Deputy Minister Marapira said Zimbabwe was lagging behind other beef producers and Government recently launched the Command Livestock, Fisheries and Wildlife Programme to boost production.
“Zimbabwe should be abreast with the latest animal husbandry developments. This involves excellent animal management. It also involves good pasture management, top quality genetics and disease control.
“Farmers should avoid in-breeding. The country should make a serious paradigm shift. We are 20 years behind what the world leaders in livestock production are doing. France has 19 million head of cattle and 3,7 million are dairy cattle.
“They produce beef cattle with a dressed weight mass of 400kilogrammes in average. In Zimbabwe the average weight is 100kg. The price of slaughter cattle is averaging 6 000 Euro per animal,” he said.
Deputy Minister Marapira expressed concern over the increased livestock deaths as a result of tick-borne diseases. The country has lost more than 2 000 cattle due to January disease (Theileriosis).
The major challenge, according to the Department of Veterinary Services, was irregular dipping.
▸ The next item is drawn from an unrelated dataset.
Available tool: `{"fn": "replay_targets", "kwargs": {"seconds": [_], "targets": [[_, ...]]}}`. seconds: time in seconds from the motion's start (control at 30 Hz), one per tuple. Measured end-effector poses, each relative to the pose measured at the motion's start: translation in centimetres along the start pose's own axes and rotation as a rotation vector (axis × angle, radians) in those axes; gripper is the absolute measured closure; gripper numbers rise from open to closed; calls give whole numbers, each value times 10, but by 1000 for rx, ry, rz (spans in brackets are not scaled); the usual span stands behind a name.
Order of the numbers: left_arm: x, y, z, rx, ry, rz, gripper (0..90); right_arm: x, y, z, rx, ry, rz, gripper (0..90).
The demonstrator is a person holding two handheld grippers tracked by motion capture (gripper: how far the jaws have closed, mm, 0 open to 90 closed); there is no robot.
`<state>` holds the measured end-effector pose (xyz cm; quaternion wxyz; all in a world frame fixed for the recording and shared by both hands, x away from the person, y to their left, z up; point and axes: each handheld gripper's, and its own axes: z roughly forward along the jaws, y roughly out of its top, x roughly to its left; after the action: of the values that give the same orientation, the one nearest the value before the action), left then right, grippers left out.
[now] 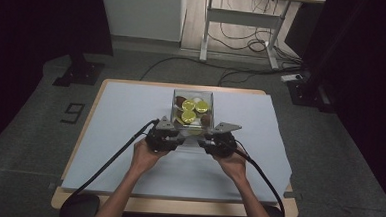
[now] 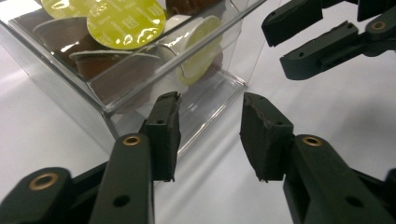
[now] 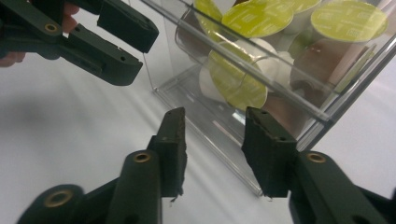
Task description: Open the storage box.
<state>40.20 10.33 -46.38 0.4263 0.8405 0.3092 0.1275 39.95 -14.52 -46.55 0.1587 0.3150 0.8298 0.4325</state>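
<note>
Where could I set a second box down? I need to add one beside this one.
The white mat lies bare left of the clear box, and equally right of it, out to the table edge. It is crowded just in front of the box, where the left claw and right claw meet.

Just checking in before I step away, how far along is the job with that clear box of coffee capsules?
Done: the capsules sit inside the clear box. In hand: the left gripper and right gripper frame its near corners, jaws apart, not gripping. Left: closing on the box and moving it.
</note>
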Motion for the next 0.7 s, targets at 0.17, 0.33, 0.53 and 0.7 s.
{"fn": "replay_targets", "kwargs": {"seconds": [0.17,0.33,0.53,0.7], "targets": [[0,1,3,-9,9,-1,624,0,3,4,-1,-12,3,670],[-1,4,6,-8,15,5,650,0,5,6,-14,-24,-1,718],[-3,6,9,-15,36,-3,704,0,8,9,-13,-41,-7,777],[-2,7,9,-30,40,-10,745,-1,8,11,-20,-47,-10,801]]}}
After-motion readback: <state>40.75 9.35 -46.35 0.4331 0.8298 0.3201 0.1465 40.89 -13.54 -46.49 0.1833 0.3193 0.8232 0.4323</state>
Most dip tanks were not adhering to the recommended weekly dipping schedule due to lack of dipping chemicals.
There was also low turnout at dip tanks as most farmers are not willing to take their cattle for dipping at the communal dip tanks.
Some farmers preferred conducting the operation themselves, but were not doing it the right way resulting in failure to control ticks.
The department was also worried that there were fake chemicals on the market and some farmers could not tell the difference as the packaging and labels are the same.
Some unscrupulous dealers are packaging tea and selling it as dip.
“Farmers should dip their cattle and also seek advice from veterinary experts to avoid losses. They should also buy dipping chemicals from reputable retailers,” he said.
Government recently launched the $300 million Command Livestock, Fisheries and Wildlife Programme, which was expected to cover all aspects of livestock, such as beef cattle, dairy cows, pigs, sheep, goats, fish, wildlife and small stock such as poultry and rabbits.
The fund would also go towards foot-and-mouth disease fences, resuscitation and establishment of dip tanks, watering points and livestock infrastructure.
The programme was expected to boost crop production for stock- feed, resuscitation of the leather industry, and production of tallow for soap. It was also expected to boost production of blood and bone meal, which the country was currently importing.